He was returned to the cell. Still later he was handcuffed, placed aboard a police van and driven to City Hall where he was fingerprinted and photographed, the resulting picture showing the cut under his eye. He was then returned to the police cell. That evening his brother and a lawyer arrived and his release was effected.

The next day, at a hearing before a committing magistrate he was formally charged with operating an automobile under the influence of intoxicating liquor. In due time he was indicted and on that indictment he stood trial February 9, 1956 in the court of quarter sessions before a judge and jury. He was acquitted.

Now he brought a civil action in trespass against Joseph Jacobs, charging him with malicious prosecution. The defendant joined issue and the case went to trial on January 8, 1958 before Judge Carroll. Neezypor’s attorney, in opening his case to the jury, made some improper remarks, a juror was withdrawn and the case continued.

In April, 1958, the case was tried again, this time before Judge Levinthal and a jury. The jury returned a verdict in favor of Neczypor in the sum of $1500. Jacobs appealed to the Superior Court which ordered a new trial because of trial errors.

In April, 1959, Neczypor and Jacobs, who were now apparently making a career of this case, appeared in court to oppose each other for the fourth time before a jury. This time the jury seemed to see [308]*308more injury in Neczypor than the previous jury had seen and awarded him a verdict of $4,000. The defendant again appealed to the Superior Court which, on a divided court of 4 to 3, affirmed the verdict. As already stated, we granted allocatur.

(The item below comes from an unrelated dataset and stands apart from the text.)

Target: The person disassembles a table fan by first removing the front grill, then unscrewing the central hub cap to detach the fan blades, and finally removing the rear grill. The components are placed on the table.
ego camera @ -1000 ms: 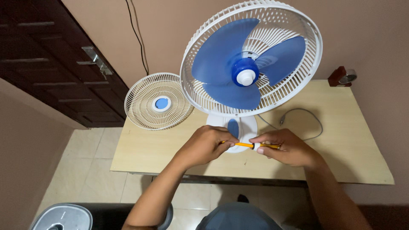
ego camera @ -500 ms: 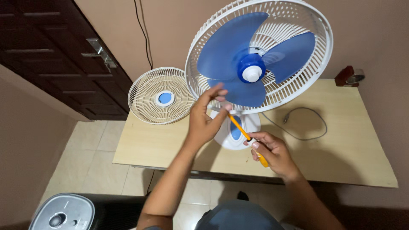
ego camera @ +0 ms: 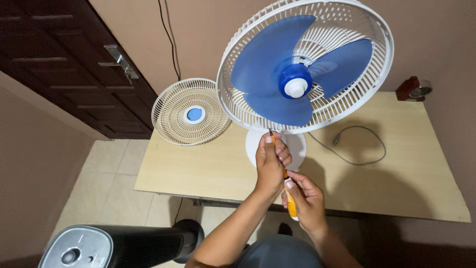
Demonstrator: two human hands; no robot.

In this Court, Jacobs argues that he is entitled to judgment n.o.v. on the basis that the facts in the case demonstrate that he had probable cause to arrest and criminally prosecute Neczypor.

If, indeed, Jacobs had probable cause to take Neczypor into legal custody, he may not be held liable in damages, even though Neczypor was acquitted of the criminal charge. By probable cause is not meant an actual state of guilt. One is justified in launching a criminal prosecution if the facts convince him, as a reasonable, honest and intelligent human being, that the suspected person is guilty of a criminal offense. The arresting person may be in error, but if his error is an honest one, not motivated by personal malice, bias, or revenge, the law will hold him harmless, regardless of the eventual result of the criminal prosecution.

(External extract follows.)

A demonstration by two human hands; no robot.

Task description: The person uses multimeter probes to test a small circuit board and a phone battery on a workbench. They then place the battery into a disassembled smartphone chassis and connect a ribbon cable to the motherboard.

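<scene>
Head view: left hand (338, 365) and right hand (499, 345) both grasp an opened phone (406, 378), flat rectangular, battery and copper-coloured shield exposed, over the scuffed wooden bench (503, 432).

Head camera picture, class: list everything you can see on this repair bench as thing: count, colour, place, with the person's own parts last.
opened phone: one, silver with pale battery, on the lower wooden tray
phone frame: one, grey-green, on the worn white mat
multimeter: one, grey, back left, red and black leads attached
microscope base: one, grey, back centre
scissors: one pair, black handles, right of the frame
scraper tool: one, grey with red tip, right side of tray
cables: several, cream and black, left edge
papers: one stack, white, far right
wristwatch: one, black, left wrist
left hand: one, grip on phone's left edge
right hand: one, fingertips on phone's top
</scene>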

It would be a deplorable state of affairs if every police officer had to worry about the possibility of a civil action against him every time he arrested a seeming malefactor. Such a situation could conceivably lead to slackening of effort against crime because officers might feel that every time they chased an assumed lawbreaker they had to follow a thin chalk line, the slightest deviation from which would take them into civil court as a defendant. For that reason, the law is quite specific that a police officer, or anyone for that matter, may arrest on probable cause of criminal activity or participation. “In an action of malicious prosecution, plaintiff does not make out a prima facie case by proving only his arrest on a criminal charge and its termination in his favor. He [309]*309must also show that ‘the defendant did not have probable cause for initiating the proceedings’: Sec. 672c Restatement, Torts. The issue on this phase of the case is: Did the defendant ‘honestly believe’ that the accused committed the crime for which he was prosecuted and was that belief based on ‘a reasonable ground of suspicion of guilt’: Taylor v. Shipbuilding Corp., supra. Plaintiff must further show that the prosecution was motivated by malice, or, to put as the Restatement of Torts, Sec. 672, expresses it, that the ‘primary purpose for which the proceedings were initiated was not to bring an offender to justice’:” (Simpson v. Montgomery Ward, 354 Pa. 87, 96).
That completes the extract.